Greene (1982) is basically a short monograph on the NBD and beta-binomial models, focusing both on the properties of these models and their application to practical marketing problems.
Ehrenberg (1988) is a treatise on the NBD and Dirichlet-multinomial models. However, the focus is on the descriptive (as opposed to predictive) application of these models and their ability to capture "empirical generalizations", downplaying the mathematics of the models. (An electronic copy of this book is available as part of Volume 5 of the Journal of Empirical Generalisations in Marketing Science.)
Massy, Montgomery, and Morrison (1970) focuses on Bernoulli models, Markov models, and timing models. While much of the material is now dated, its coverage of Markov models is perhaps still the best within the marketing literature.
The basic probability models used by marketing modellers are by no-means unique to marketing. Many fields (e.g., ecology, bibliometry) use many of the same types of models -- albeit with different data.
Klugman, Panjer, and Willmot (2004) is an excellent book that focuses on applications within the insurance industry. Mastery of the material in this book would result in a solid knowledge base that could be applied to marketing problems.
Morgan (2000) focuses on the development and application of stochastic models in the field of biology. Included in this book are a number of short MATLAB programmes that implement the various models discussed in the book.

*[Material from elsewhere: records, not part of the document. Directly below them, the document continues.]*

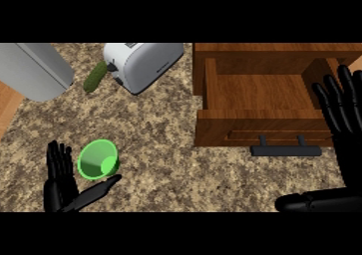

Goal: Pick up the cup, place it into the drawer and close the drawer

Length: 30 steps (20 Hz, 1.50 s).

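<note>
Here, at the lower left of the frame, the robot's left hand (62, 182) rises from the bottom edge with its fingers straight and spread upward and its thumb angled out to the right, holding nothing. Just to the right of those fingers, and just above the thumb, lies the green cup (98, 160), tipped so that its open mouth shows; whether the hand touches it cannot be told. The cup rests on the speckled stone counter (169, 164), which fills the middle of the frame. At the right edge, the right hand (349, 124) stands tall with its fingers straight and slightly apart, pointing toward the top of the frame and gripping nothing; its thumb lies across the lower right corner. The fingers overlap the right side of a wooden drawer (261, 107) at the upper right, which is pulled open toward the viewer, its inside bare wood. A dark bar handle (286, 149) sits on the drawer's front, lower right of centre. At the top centre is a white toaster (143, 64), with a dark green cucumber (95, 77) just to its left. A large grey rounded object (29, 69) fills the upper left corner.
</note>
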Motion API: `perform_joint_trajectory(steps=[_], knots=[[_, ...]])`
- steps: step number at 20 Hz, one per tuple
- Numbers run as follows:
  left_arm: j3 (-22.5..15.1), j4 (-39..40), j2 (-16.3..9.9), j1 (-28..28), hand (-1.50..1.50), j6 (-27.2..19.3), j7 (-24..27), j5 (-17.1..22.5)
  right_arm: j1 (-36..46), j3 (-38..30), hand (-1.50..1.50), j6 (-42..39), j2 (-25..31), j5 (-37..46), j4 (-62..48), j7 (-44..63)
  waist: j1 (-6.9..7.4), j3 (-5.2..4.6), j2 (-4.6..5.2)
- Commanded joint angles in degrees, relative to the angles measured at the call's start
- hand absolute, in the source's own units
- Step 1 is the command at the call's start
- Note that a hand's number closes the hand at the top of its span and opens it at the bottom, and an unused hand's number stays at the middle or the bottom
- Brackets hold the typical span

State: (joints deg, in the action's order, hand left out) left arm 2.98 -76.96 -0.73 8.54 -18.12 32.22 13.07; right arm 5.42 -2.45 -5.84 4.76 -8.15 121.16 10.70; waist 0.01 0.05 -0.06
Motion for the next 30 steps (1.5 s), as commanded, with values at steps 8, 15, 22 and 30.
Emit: perform_joint_trajectory(steps=[8,15,22,30], knots=[[7.14,20.97,-1.89,-9.83,-1.5,3.9,9.82,3.06,0.97,-1.14,-1.5,-1.44,0.34,-1.32,-3.65,-1.4,-0.17,-0.07,0.09],[4.07,11.99,-0.7,-5.56,-1.5,3.53,6.06,2.54,0.07,-0.04,-1.5,-1.75,-0.29,0.51,-4.28,-3.7,0.05,-0.04,0.03],[7.26,26.04,-2.41,-10.67,-1.5,9.87,15.12,3.98,-2.5,0.77,-1.5,-2.22,-0.74,0.01,-0.66,-2.2,-0.08,-0.06,0.05],[8.57,27.8,-2.49,-13.05,-1.5,11.44,15.18,6.57,0.91,-2.07,-1.5,-1.75,0.95,-1.87,-0.09,1.01,-0.03,-0.05,0.04]])
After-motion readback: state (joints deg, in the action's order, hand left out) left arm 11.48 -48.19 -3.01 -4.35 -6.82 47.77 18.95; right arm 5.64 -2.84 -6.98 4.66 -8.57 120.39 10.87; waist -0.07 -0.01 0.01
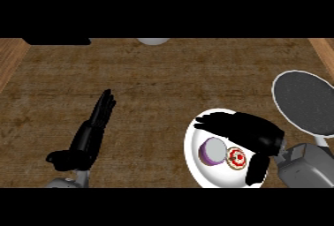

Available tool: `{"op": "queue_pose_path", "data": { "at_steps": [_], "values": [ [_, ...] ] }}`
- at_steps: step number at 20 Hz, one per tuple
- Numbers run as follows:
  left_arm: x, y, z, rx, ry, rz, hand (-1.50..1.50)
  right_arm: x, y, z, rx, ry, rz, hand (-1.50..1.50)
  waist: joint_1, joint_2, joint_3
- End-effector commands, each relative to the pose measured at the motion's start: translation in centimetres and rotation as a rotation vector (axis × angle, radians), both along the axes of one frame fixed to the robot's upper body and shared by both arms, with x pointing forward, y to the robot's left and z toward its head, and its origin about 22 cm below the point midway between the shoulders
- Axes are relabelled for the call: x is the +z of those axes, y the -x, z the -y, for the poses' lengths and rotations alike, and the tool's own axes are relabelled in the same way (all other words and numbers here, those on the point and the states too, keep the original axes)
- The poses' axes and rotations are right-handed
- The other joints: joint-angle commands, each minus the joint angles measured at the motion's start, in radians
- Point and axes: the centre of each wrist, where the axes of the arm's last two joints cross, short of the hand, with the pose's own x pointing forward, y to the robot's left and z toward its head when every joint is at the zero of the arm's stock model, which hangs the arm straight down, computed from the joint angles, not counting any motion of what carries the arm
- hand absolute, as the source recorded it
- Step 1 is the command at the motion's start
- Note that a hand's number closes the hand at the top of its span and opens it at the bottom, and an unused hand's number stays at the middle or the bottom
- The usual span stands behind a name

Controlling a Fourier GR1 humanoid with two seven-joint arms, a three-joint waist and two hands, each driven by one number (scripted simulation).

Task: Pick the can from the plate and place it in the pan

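Can (237,159) lying on white plate (195,165); dark speckled pan (306,103) just beside, upper right.

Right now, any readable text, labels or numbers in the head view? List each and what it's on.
No readable text anywhere.
Can on the plate: red and white mark on its top, no letters legible.
Purple-rimmed round object beside the can: no marking.
Pan: speckled dark surface, no label.

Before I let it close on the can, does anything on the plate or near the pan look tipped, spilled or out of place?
Only the can looks odd: it lies on its side on the white plate, its end facing up, beside a purple round object. The right robot hand hovers over them. The pan looks normal; nothing spilled. The left robot hand rests open.
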Motion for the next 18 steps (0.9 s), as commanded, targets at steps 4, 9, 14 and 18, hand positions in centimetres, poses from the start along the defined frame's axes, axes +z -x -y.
{"op": "queue_pose_path", "data": {
  "at_steps": [4, 9, 14, 18],
  "values": [
    [0.5, -1.7, 0.7, 0.002, 0.012, 0.018, 0.00, -2.1, 0.7, -0.7, -0.022, 0.030, -0.005, -1.50, -0.005, 0.001, 0.000],
    [-1.4, -0.7, -0.4, 0.018, -0.011, -0.005, 0.00, -1.6, -0.2, 0.6, -0.048, 0.049, -0.025, -1.50, -0.004, 0.001, 0.000],
    [0.3, 1.4, -0.7, 0.004, -0.001, -0.007, 0.00, -4.4, -0.6, -1.5, -0.068, -0.013, -0.031, -1.50, 0.000, 0.001, 0.000],
    [0.9, 0.7, 1.0, 0.010, 0.003, -0.009, 0.00, -5.1, -0.7, -2.1, -0.075, -0.002, -0.036, -1.50, -0.001, 0.000, 0.000]
  ]
}}
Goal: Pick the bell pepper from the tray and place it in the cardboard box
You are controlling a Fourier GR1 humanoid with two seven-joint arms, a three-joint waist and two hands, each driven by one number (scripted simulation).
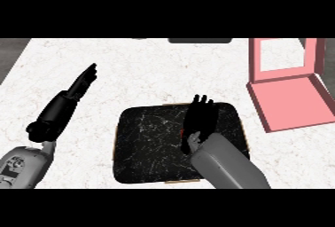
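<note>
**Ana:** Red is all I get of the bell pepper (181, 132): a small sliver showing at the left edge of the right hand (198, 116), over the middle of the tray.

**Ben:** Is the hand holding it?

**Ana:** I cannot tell. The hand lies above the pepper with its fingers (201, 100) stretched toward the far rim, and it hides nearly all of the pepper. Whether a thumb or fingers curl round it underneath is out of sight.

**Ben:** And the tray itself?

**Ana:** The black tray (144, 146) with pale veining sits at the counter's centre, a tan edge showing round it. The right forearm comes in over its near right corner.

**Ben:** Where does the pepper go?

**Ana:** Into the pink box (294, 104) at the right, well apart from the tray, its lid standing up at the far side. The task calls it cardboard; it reads as pink here.

**Ben:** The other arm?

**Ana:** The left hand (83, 82) rests over the white marble counter (150, 66) at the left, fingers straight, holding nothing.

**Ben:** What could go wrong?

**Ana:** My guess: if the fingers close off-centre, the rounded pepper could squirt sideways across the tray. On the carry, a low path might clip the box's near wall.
</note>
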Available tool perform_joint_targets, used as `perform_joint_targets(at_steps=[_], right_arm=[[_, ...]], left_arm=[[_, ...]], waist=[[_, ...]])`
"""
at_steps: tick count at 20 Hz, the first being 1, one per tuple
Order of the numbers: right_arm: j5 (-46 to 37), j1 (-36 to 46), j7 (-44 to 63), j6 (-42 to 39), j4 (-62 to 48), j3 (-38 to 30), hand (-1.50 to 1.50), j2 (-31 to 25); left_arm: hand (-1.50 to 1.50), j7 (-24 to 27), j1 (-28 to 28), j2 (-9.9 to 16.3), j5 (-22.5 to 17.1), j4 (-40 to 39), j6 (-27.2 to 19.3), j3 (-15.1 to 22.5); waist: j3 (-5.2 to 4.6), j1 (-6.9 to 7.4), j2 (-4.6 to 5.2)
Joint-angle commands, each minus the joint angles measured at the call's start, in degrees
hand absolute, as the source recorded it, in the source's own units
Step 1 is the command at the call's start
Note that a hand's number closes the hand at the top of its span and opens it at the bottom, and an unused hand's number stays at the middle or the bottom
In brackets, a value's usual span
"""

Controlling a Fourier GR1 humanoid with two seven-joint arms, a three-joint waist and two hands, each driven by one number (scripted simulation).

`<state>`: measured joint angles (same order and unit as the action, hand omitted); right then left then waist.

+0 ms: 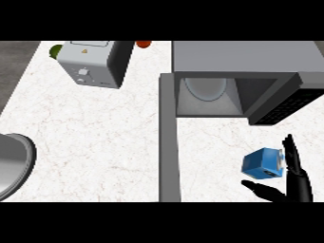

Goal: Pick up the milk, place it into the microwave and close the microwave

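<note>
The right hand (295,178), fingers straight and thumb spread, opens beside the blue milk carton (264,164) at four o'clock on the marble surface (101,137), the carton just left of its palm. At one o'clock the microwave (248,71) stands with its door (168,137) swung wide. A toaster (94,62) sits at eleven o'clock.

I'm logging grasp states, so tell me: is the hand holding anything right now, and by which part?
Nothing is held yet. The black right hand is open, fingers straight beside the blue milk carton, thumb below it.
</note>
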<state>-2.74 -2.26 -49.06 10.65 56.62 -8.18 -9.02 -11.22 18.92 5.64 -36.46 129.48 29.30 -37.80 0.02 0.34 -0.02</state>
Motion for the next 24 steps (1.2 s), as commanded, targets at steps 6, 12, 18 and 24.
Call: perform_joint_targets(at_steps=[6,12,18,24], right_arm=[[-2.2,6.7,-9.9,-2.6,-12.5,0.5,1.50,-0.3],[-3.0,14.2,-14.0,1.4,-19.1,-1.8,1.50,0.6],[-0.5,23.1,-12.1,-4.7,-28.1,-3.5,1.50,0.3],[-0.4,24.1,-8.6,-13.9,-22.3,0.8,1.50,1.3]], left_arm=[[-1.50,-1.3,2.0,-0.8,-3.7,0.0,2.9,-2.4],[-1.50,-1.2,-1.8,0.6,-1.8,-2.3,2.0,-2.8],[-1.50,-4.0,2.7,-2.1,-5.9,3.9,2.1,-2.4],[-1.50,-2.8,-0.6,0.2,-4.2,0.3,1.9,-4.4]], waist=[[0.00,0.14,-0.01],[0.03,0.22,0.09],[0.07,0.86,0.15],[-0.03,-0.01,-0.09]])
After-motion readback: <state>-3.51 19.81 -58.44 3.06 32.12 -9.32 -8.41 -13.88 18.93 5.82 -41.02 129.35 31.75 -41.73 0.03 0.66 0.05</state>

Vose (2000) is a book on quantitative risk analysis using simulation methods. It includes chapters on the basic stochastic processes that are fundamental to risk analysis modelling, and the fitting of probability distributions to available data.
When working with probability models that seek to capture multiple behavioural components (e.g., counting and choice), it is common to come across some non-standard mathematical functions (e.g., the Gaussian hypergeometric function). Abramowitz and Stegun (1972) is a classic -- and very cheap -- reference for such functions. A project is underway at the (US) National Institute of Standards and Technology to develop a replacement for this book; see http://dlmf.nist.gov/. (Note: the Wolfram Functions Site is also a great reference for anyone working with special mathematical functions.)
In the process of developing such models, it is common to be faced by some rather scary integrals. An extremely useful reference is Gradshteyn and Ryzhik (2000), as it is probably the best compilation of integrals and their solutions in existence. It is very likely that, whatever integral you are trying to solve, the answer will be in this book!
A basic familiarity with calculus is necessary to really work with probability models. Thompson and Gardner (1998) is a revised edition of Thompson's classic introduction to calculus. This very readable book serves as a primer, or as a refresher for anyone who studied calculus "years ago" and has forgotten it.
MATLAB is an excellent software package for high-performance numerical computation and visualization. As the title suggests, Pratap (2002) provides a quick introduction to MATLAB. Sigmon and Davis (2002) is a handy pocket-sized (literally) introductory reference. (Note that new editions of both books will be appearing in 2005, in light of the release MATLAB 7.) Martinez and Martinez (2002) is a useful book for anyone interested in using MATLAB to develop statistical models.